Citant une étude menée auprès de pilotes, Barbara Butler signale «que la performance humaine complexe liée au fonctionnement de machinerie peut être réduite jusqu'à 24 heures après avoir fumé une dose modérée de marijuana dans un contexte social». Durant ce laps de temps, le consommateur peut ne pas être conscient de l'influence de la drogue. 
«Il est clair que la consommation de marijuana aura un impact à court terme sur la productivité», prévient l'Ordre des conseillers en ressources humaines agréés dans un article publié en décembre dans la Revue RH.

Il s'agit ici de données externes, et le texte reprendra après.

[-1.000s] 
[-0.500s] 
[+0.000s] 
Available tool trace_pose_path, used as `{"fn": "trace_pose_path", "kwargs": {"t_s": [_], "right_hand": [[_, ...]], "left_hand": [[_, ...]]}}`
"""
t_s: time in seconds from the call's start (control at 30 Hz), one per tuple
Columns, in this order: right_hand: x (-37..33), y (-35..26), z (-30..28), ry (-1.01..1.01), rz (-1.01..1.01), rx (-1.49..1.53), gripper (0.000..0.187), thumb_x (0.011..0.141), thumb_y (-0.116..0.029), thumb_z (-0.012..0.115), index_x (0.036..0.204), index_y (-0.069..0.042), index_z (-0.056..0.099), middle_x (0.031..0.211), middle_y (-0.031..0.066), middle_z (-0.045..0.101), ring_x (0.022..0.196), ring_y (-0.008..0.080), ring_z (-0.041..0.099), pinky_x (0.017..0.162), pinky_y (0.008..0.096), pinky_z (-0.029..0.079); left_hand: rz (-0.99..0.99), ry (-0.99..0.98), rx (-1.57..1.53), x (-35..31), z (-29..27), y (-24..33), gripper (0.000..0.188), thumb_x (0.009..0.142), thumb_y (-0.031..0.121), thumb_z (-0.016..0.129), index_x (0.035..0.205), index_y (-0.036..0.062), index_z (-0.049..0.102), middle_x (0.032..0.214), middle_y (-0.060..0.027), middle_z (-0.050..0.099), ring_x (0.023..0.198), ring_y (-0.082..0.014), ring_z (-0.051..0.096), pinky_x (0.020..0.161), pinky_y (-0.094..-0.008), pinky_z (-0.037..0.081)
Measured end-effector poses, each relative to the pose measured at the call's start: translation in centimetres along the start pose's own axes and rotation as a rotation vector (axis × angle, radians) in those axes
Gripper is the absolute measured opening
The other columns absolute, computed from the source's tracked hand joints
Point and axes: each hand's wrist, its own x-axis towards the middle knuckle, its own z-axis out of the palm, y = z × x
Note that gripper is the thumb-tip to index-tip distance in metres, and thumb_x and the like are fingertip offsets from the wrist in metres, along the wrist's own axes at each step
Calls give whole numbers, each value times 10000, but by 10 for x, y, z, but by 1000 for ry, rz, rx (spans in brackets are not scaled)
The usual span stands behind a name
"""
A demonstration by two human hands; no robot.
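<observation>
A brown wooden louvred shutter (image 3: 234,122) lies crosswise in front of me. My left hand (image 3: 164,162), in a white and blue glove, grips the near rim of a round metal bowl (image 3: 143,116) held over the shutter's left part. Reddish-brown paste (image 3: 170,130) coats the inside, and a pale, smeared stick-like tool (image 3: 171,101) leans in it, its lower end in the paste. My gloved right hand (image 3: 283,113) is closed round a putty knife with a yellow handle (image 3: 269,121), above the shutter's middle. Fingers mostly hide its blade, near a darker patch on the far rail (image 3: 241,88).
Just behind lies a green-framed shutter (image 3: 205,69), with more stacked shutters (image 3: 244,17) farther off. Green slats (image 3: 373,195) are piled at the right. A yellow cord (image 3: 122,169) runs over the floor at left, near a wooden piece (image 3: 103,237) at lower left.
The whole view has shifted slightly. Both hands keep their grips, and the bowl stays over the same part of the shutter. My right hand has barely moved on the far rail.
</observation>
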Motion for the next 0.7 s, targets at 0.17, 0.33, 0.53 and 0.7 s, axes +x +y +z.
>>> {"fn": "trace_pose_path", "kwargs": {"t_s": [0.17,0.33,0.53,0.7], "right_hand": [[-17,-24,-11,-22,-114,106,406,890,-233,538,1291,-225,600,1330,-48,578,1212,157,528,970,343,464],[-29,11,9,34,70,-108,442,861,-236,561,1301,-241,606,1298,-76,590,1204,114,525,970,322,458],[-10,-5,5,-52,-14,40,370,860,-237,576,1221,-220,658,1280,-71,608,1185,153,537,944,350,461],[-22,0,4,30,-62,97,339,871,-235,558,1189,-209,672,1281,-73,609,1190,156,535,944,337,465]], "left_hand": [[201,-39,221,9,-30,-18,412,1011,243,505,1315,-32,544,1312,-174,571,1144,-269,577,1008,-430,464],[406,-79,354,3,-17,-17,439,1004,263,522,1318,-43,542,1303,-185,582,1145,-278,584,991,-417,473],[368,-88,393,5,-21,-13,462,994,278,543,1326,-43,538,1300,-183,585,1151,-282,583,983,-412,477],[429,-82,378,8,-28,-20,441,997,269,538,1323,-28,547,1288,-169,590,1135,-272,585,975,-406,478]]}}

«Il s'agira alors du début d'un long processus d'adaptation où le changement risque de bouleverser les valeurs de certains ou encore de changer les méthodes de travail. Les gestionnaires pourraient aussi faire face à un clivage générationnel entre les employés. En général, les plus âgés ne sont pas en faveur de la légalisation alors que les plus jeunes n'y voient pas d'inconvénients majeurs. Est-ce que tous auront la même ouverture d'esprit sur la légalisation d'un produit qui a longtemps été considéré comme une drogue illégale associée au crime organisé?»
Mettre les choses au clair
Pour Martine Hébert, les PME doivent adopter une politique reliée à la consommation de marijuana en milieu de travail. 
«Les attentes de l'entreprise doivent être claires et les employés doivent savoir à quoi s'en tenir.»
Entre autres, la politique devra énoncer les règles applicables en ce qui concerne la consommation et la possession de cannabis.
Elle devra préciser l'accès à des services d'aide.
Elle devra aussi détailler les procédures d'enquête en cas d'une violation possible de règles établies.
Enfin, elle devra énumérer les conséquences liées au non-respect de ces règles et les conditions que l'employé fautif doit respecter s'il veut conserver son emploi. 
Par ailleurs, comme le précise la Fédération des chambres de commerce du Québec (FCCQ), les employeurs ne peuvent pas imposer des tests de dépistage de l'alcool à leurs salariés. «Ils ne seront pas plus autorisés à agir de manière préventive pour identifier les consommateurs de cannabis.»
Les employeurs réclament que les gouvernements leur accordent un «minimum» de moyens pour faire de la prévention dont le recours à des tests de dépistage.
Selon une étude de Statistique Canada publiée en 2012, 43 % des Canadiens de 15 ans et plus ont fait l'essai de la marijuana et 33,5 % en ont consommé plus d'une fois.